Mobile sales were down $1.8 billion, a drop of 45% compared to the year-ago quarter. The total loss was $253 million. The mobile division reduced its operating loss by 50% sequentially from $509 million in the first quarter of 2009.
- Shipped 14.8 million handsets; estimated global handset market share of 5.5 percent
- Continued progress on differentiated smartphone devices targeted to launch in the fourth quarter of 2009
- Launched the CDMA Rival A455, a side-slider with one-touch messaging access and QWERTY keyboard; and the 3G Karma QA1, a slide-out QWERTY with one-click access to Facebook and MySpace
- Launched the iDEN Clutch i465, Motorola's first device that combines the power of push-to-talk and the convenience of a QWERTY keyboard
While meat-and-potatoes phones will still help pay the bills at the end of the day, Motorola is losing out big time when it comes to the upscale, more-profit-friendly smartphones. Motorola has not introduced a single break-through phone that has wowed, well, anyone, for as long as I can remember.

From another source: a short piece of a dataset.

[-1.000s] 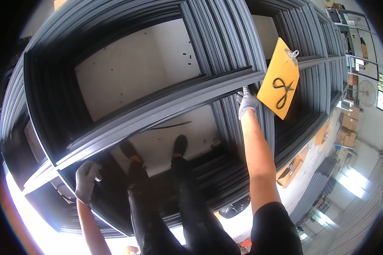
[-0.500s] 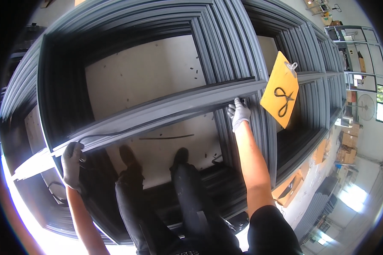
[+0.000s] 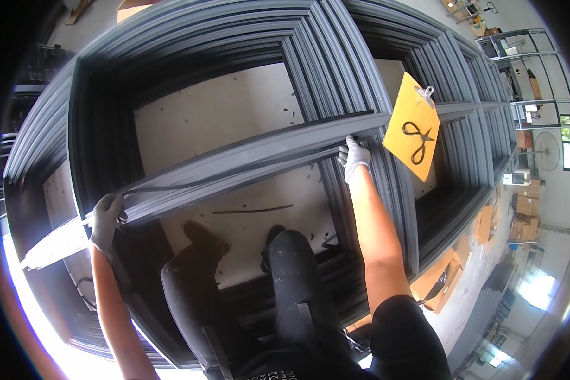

This is where Android comes into play. We know that Motorola is serious about Android. It recently offered the MOTODEV tools for developers interested in helping Motorola's Android efforts. It has posted job listings for Android experts. And the blogosphere has been coughing up Motorola-branded Android handsets constantly. (The latest appeared just today.)
Even though I know how long it takes to develop and produce mobile phones (18-24 months), Motorola needs to hurry things along. I am hoping, for Moto's sake, that the "dozens" of Android models that Google's Andy Rubin claims are slated for release in 2009 includes at least one -- if not more -- Android handsets.